Supreme Court of the State of New York, Bronx County
Jul 18, 2008
2008 N.Y. Slip Op. 51508 (N.Y. Sup. Ct. 2008)

Opinion

16751/07.

Decided July 18, 2008.

Michael Jones, Esq. of Martin, Fallon Mulle, Attorney for petitioner.

Allstate Indemnity Company: Carol M. Wickham, Esq. of Koors and Jednak, Attorney for respondent.


Petitioner moved for an order pursuant to C.P.L.R. § 7503(c) staying arbitration and scheduling an evidentiary hearing to determine if this is a valid uninsured motorist claim. Moreover, if the court determined that this was a valid uninsured motorist claim, petitioner requested an order directing the respondents to submit to a deposition and physical examinations and to provide requested authorizations. This court issued an order dated September 13, 2007, ordering a framed issue hearing to determine whether or not respondent Christopher Gay was insured by Allstate Indemnity Company ("Allstate") on the date of the accident. After several adjournments at the request of the parties, memoranda of law were submitted by the petitioner and respondent, Allstate Indemnity Company ("Allstate") along with affidavits and other supporting documentation for this court to determine whether or not Christopher Gay was insured by Allstate on the date of the accident.

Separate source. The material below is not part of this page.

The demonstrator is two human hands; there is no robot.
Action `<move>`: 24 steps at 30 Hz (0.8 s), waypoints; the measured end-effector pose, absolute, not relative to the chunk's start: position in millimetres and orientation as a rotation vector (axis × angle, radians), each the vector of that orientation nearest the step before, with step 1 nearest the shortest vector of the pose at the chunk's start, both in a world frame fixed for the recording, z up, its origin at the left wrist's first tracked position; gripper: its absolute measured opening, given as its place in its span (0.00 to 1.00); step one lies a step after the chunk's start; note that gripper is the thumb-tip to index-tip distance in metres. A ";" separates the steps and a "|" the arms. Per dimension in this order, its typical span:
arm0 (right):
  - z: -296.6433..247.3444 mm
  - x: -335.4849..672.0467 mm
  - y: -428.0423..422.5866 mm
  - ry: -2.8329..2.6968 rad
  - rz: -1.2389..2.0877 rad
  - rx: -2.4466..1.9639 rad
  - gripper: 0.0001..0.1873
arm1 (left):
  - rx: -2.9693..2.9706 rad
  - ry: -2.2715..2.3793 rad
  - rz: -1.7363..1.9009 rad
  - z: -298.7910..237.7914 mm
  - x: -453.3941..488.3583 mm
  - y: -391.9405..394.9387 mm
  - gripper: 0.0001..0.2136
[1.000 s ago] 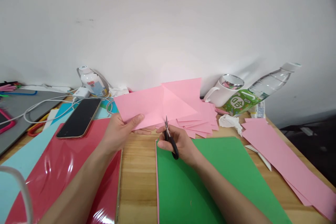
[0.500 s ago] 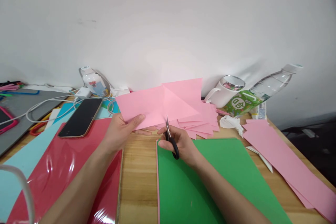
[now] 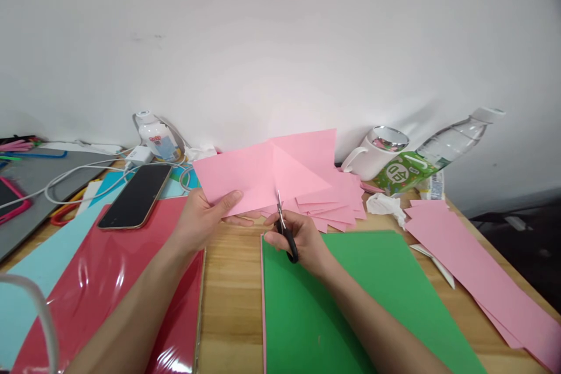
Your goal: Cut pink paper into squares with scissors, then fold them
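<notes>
My left hand (image 3: 202, 217) pinches the lower left edge of a folded pink paper sheet (image 3: 245, 175), holding it up above the wooden table (image 3: 230, 298). My right hand (image 3: 302, 239) grips small black-handled scissors (image 3: 284, 228), whose blades point up into the sheet's bottom edge near its fold line. Behind the sheet lies a pile of pink cut pieces (image 3: 337, 196).
A green sheet (image 3: 350, 304) lies under my right forearm, a glossy red sheet (image 3: 109, 280) and light blue paper (image 3: 39, 269) at left. A phone (image 3: 135, 196), cables, a small bottle (image 3: 155, 134), a white mug (image 3: 377, 152), a water bottle (image 3: 442, 146) and pink strips (image 3: 473, 269) surround them.
The scissors have edged slightly up into the pink sheet's lower edge; both hands otherwise hold nearly the same places.
</notes>
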State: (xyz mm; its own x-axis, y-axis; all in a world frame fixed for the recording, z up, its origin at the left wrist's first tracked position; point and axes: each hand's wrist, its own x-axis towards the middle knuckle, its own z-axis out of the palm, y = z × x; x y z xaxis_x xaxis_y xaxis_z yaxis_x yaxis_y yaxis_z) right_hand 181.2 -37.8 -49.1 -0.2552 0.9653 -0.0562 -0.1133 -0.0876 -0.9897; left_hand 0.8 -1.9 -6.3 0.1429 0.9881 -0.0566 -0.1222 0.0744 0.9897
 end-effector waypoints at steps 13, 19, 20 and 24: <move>-41.4 182.1 -38.5 -1.224 1.571 -0.997 0.27 | 1.205 1.072 1.099 -12.7 -2.3 0.4 0.15; -40.4 181.4 -38.8 -1.204 1.572 -1.007 0.25 | 1.197 1.083 1.104 -12.6 -2.1 0.5 0.15; -40.5 181.4 -38.7 -1.200 1.568 -1.008 0.25 | 1.200 1.087 1.110 -12.9 -2.2 0.6 0.15; -41.0 181.7 -38.5 -1.216 1.553 -1.024 0.25 | 1.169 1.081 1.059 -10.7 -0.9 -0.3 0.14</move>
State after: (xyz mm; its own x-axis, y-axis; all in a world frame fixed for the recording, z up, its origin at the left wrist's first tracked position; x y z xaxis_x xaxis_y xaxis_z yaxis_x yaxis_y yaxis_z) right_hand 181.7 -38.5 -41.0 -0.2651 0.9607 -0.0822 -0.1508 -0.1256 -0.9806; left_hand -0.9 -0.3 -10.7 0.1644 0.9831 -0.0808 -0.0603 0.0918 0.9939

The motor vehicle accident at issue in the case occurred on February 18, 2006 at the intersection of Boston Road and 213th Street in Bronx County. According to the police accident report which was submitted for this court's consideration, the accident occurred when a Dodge van owned and operated by respondent Christopher Gay of 317 Alexander Avenue, Spartanburg, S.C., struck a Honda vehicle owned and operated by respondent Eva Birikorang. According to the police report, an insurance card for Mr. Gay's vehicle was produced and it bore a policy number of 935334812 with Allstate.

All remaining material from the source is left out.